- **REQUIRED ACTION**:
For each line of the listing that contains "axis", make a copy and return it.

*** Opening GIVEN DATA ***

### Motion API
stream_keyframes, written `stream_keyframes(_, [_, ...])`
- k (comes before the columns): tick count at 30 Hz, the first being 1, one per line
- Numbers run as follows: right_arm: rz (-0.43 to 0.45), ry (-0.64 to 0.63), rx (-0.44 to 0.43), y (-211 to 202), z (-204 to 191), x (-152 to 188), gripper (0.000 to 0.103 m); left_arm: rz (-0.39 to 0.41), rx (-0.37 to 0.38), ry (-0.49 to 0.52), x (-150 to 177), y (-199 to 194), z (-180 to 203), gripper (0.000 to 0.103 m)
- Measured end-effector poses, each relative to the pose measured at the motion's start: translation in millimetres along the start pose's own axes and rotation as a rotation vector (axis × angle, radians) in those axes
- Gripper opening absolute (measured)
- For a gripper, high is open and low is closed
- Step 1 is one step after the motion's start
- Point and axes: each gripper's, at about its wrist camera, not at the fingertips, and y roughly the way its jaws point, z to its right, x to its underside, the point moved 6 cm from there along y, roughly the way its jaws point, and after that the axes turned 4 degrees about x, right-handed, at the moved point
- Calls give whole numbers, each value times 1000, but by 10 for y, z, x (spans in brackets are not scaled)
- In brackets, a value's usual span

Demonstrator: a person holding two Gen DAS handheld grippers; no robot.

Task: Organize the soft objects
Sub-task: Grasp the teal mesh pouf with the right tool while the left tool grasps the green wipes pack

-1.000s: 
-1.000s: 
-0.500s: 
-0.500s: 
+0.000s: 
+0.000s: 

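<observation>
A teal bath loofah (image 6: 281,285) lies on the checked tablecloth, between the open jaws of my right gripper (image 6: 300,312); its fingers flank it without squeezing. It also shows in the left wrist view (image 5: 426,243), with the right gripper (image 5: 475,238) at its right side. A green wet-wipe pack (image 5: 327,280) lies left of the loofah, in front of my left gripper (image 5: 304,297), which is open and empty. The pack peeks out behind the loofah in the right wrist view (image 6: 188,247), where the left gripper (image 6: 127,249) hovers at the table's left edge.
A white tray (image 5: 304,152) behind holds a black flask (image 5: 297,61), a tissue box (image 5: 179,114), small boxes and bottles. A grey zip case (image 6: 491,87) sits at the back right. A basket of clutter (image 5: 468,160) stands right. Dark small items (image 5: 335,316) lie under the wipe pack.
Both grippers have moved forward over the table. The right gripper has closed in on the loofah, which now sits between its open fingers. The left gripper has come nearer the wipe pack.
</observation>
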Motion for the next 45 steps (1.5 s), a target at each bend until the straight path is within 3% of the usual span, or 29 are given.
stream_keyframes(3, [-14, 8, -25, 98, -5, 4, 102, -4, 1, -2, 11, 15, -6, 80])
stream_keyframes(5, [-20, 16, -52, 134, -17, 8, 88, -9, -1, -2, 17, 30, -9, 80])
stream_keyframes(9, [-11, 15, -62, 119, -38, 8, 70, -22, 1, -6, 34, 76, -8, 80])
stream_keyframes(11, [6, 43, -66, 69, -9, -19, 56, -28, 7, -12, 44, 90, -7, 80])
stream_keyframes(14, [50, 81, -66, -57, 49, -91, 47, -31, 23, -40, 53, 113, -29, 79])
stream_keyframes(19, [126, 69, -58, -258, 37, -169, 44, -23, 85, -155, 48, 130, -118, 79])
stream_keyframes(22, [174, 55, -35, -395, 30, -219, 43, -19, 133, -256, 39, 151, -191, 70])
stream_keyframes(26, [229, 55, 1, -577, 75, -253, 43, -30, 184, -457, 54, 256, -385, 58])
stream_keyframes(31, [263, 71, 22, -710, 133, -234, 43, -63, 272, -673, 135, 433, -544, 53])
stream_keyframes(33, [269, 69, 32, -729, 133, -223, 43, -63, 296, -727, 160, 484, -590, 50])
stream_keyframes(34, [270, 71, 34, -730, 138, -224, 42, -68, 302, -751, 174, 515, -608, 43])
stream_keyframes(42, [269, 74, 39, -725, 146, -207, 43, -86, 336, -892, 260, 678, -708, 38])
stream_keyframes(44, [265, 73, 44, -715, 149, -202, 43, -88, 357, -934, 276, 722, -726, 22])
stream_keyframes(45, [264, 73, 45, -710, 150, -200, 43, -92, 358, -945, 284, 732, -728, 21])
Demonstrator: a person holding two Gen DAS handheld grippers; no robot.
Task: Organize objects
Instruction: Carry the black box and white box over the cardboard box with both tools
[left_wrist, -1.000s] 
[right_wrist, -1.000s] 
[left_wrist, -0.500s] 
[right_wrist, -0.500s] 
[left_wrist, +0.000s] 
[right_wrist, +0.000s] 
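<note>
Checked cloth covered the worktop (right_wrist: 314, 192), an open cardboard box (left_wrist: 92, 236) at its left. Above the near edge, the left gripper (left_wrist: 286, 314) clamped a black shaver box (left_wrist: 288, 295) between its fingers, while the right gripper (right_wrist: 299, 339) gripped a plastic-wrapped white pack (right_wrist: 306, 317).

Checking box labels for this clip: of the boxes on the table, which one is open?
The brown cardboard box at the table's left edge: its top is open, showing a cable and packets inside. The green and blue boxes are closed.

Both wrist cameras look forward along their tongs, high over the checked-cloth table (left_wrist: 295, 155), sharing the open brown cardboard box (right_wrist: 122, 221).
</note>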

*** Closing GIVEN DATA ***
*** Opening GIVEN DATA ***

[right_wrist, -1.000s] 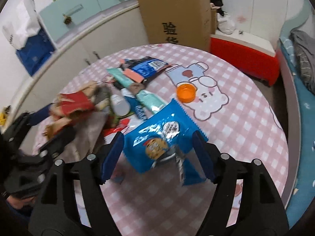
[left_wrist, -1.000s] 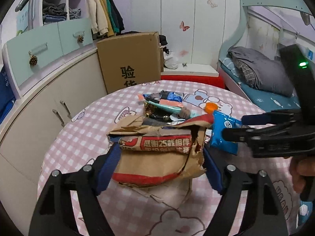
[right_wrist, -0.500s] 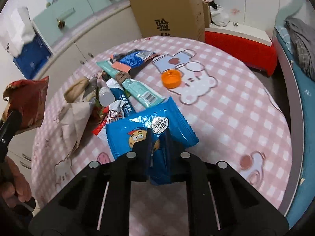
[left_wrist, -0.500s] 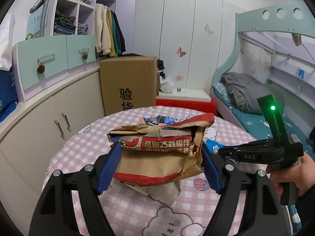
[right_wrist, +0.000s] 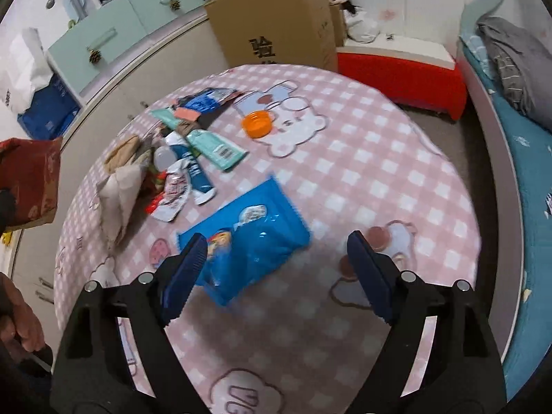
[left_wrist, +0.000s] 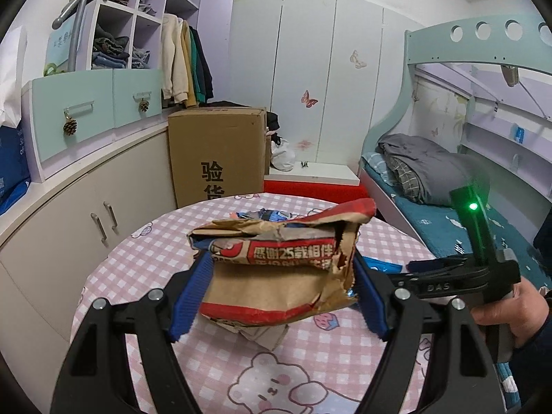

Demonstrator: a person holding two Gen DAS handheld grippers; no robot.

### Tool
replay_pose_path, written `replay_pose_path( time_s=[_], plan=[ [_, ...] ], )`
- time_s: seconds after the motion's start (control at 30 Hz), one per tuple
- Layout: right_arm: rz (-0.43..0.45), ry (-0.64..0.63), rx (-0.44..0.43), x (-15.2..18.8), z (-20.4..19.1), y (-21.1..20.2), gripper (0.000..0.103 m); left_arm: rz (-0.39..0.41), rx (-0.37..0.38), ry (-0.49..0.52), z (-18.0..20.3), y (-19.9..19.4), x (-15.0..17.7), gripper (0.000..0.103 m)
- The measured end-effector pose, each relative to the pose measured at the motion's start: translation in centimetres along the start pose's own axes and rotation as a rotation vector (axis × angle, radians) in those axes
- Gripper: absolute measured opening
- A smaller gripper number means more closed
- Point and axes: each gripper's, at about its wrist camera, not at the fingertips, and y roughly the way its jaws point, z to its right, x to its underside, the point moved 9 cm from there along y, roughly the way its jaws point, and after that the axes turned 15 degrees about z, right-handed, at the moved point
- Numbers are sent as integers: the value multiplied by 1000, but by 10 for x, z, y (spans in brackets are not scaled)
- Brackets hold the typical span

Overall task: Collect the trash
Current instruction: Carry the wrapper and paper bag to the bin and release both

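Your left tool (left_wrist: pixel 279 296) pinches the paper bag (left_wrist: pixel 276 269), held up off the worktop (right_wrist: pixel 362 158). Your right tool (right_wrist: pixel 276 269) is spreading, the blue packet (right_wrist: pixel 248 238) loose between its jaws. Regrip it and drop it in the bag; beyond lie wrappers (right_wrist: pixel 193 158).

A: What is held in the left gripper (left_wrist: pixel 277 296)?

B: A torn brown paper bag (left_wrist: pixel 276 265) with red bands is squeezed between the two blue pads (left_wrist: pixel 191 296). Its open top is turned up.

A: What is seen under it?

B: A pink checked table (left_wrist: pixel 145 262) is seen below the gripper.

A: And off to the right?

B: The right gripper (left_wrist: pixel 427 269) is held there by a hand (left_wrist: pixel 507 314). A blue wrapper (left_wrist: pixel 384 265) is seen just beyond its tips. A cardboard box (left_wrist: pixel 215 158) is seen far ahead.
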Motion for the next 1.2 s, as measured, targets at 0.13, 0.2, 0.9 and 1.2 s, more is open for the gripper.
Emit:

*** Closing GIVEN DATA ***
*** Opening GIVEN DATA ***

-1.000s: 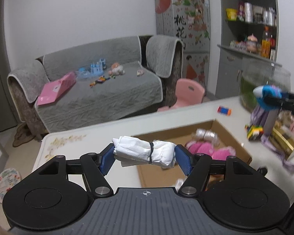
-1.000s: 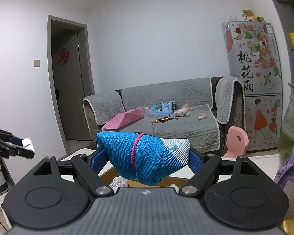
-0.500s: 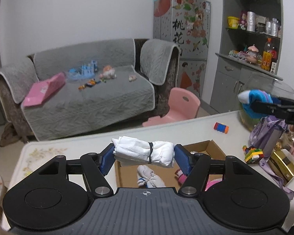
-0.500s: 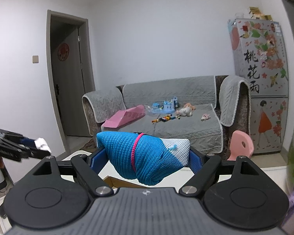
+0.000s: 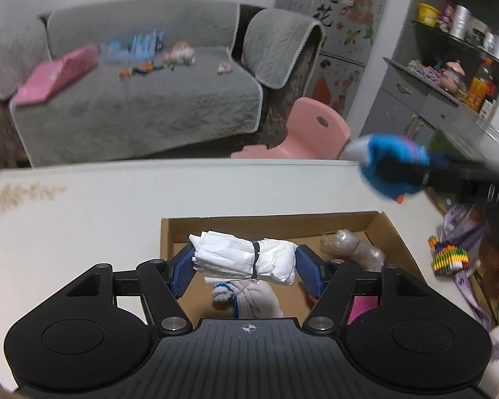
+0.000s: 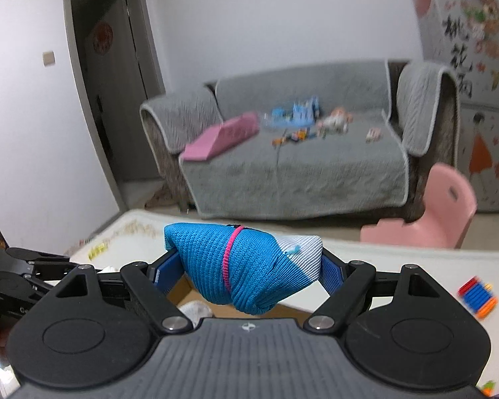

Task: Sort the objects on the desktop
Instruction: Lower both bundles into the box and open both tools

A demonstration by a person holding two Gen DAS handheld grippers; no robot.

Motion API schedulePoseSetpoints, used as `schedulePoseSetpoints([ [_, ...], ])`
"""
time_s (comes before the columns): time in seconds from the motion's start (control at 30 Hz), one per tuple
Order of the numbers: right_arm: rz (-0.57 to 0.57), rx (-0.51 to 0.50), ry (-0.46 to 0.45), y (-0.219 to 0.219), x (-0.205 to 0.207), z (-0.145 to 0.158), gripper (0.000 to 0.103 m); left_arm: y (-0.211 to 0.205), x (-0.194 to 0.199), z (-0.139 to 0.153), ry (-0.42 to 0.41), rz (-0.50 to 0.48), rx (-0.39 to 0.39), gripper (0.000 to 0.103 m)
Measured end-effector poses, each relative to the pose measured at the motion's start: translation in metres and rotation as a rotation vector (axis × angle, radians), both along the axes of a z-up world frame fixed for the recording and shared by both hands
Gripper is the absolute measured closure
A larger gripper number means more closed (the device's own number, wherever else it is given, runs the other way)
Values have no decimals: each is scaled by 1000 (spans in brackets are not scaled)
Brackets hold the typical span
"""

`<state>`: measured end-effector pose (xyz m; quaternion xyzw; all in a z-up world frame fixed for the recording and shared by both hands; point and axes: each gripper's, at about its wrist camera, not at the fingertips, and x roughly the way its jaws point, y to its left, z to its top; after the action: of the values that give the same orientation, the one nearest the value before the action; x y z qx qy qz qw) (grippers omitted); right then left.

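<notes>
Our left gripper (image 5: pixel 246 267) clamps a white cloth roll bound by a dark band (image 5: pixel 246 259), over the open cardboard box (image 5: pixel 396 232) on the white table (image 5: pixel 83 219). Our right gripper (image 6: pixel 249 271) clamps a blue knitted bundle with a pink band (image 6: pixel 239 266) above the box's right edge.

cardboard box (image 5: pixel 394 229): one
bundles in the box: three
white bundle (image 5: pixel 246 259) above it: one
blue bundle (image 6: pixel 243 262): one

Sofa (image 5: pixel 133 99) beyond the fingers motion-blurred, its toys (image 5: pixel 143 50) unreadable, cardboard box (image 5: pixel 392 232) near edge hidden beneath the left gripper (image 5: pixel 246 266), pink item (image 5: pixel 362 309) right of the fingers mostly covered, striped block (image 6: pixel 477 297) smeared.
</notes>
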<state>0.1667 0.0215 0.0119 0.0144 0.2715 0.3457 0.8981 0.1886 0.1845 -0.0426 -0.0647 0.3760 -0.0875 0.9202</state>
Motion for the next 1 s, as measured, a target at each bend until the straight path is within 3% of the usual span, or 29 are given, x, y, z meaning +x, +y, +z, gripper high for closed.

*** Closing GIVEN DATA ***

- **RESPONSE AREA**:
- Measured end-effector poses, each relative to the pose measured at the motion's start: translation in millimetres along the start pose's own axes and rotation as a rotation vector (axis × angle, radians) in those axes
- The measured end-effector pose, each relative to the pose measured at the motion's start: translation in centimetres along the start pose's own axes and rotation as a rotation vector (axis × angle, radians) in those axes
Measured end-effector poses, each relative to the pose measured at the motion's start: translation in metres and rotation as a rotation vector (axis × angle, radians), both along the axes of a z-up world frame fixed for the recording and shared by both hands

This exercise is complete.